Other Russian economists have also drawn attention to the fact that operations with the yuan could pose multiple risks. For instance, even ultra-conservative Russian information outlets have argued that the People’s Bank of China (PBC) could easily devalue China’s national currency, which could result in serious challenges for Beijing`s partners who are investing in the yuan. Thus, despite its decreasing volatility, the yuan remains a somewhat challenging investment tool, whose exchange rate is almost fully dependent on the PBC (REGNUM, September 6). Interestingly, now—only after Russia was barred from operations with the US dollar and euro—Russian economists are starting to realize that it is much safer and more beneficial to work with transparent reserve currencies. For instance, Sofia Donets, an economist at Renaissance Capital specializing on Russia, complained that, if before, Russian economists and finance experts could easily access and read all regulations in “plain English,” now, working with the Chinese side, regulations are opaque and unclear (Vedomosti.ru, August 18).

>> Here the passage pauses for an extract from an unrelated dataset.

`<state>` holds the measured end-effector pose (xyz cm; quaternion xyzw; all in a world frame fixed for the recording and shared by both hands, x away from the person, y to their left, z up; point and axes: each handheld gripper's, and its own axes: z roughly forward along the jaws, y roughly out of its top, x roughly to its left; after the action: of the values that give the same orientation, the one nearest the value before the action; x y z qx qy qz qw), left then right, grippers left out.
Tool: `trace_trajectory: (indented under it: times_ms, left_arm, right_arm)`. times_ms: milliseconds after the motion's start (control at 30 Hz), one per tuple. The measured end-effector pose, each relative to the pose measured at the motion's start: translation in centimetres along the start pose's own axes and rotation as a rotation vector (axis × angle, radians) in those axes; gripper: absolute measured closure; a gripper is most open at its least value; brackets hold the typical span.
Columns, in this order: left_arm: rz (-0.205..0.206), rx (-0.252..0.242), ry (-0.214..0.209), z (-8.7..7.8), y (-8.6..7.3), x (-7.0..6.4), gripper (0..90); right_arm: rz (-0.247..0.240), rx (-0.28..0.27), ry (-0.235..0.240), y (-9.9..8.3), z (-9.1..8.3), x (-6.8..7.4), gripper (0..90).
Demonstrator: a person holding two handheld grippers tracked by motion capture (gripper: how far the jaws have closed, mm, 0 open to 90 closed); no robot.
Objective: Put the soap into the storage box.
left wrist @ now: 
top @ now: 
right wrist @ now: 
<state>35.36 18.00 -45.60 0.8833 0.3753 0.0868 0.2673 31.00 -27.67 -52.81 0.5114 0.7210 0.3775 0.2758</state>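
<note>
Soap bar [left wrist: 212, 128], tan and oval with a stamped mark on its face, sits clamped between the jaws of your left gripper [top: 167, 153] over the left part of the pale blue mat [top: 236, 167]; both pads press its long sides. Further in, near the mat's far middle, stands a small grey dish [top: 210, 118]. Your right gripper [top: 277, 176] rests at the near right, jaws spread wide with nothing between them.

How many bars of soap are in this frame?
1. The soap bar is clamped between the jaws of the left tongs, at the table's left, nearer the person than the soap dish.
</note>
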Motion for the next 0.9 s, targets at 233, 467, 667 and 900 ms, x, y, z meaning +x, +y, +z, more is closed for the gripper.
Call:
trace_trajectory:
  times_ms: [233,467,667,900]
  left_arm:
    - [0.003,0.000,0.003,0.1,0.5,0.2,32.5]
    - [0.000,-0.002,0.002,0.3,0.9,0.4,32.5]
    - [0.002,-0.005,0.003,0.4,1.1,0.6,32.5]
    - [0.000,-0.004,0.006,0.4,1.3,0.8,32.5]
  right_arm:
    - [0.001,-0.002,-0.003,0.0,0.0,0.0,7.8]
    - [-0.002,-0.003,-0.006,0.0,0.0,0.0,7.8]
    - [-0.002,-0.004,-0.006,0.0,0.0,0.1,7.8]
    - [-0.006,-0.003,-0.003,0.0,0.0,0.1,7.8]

In truth, some of the challenges feared by Russian economists and finance experts regarding Russia’s growing involvement with the yuan are coming true. The Russian side has been compelled to admit that Moscow’s inquiry to China to strengthen their partnership in the realm of financial cooperation has not been strongly supported by Beijing. In effect, Chinese authorities are unwilling to change domestic regulations to allow its investors to operate with Russia-issued bonds. China instead is more comfortable with foreigners investing in its so-called “panda bonds,” which are basically sold only in the internal Chinese market (The Moscow Times, September 8). Moreover, Russian experts fear that, with 17 percent of foreign exchange reserves in yuan, the Kremlin will not be able to pull money promptly when needed, thereby becoming trapped by China (The Moscow Times, September 4).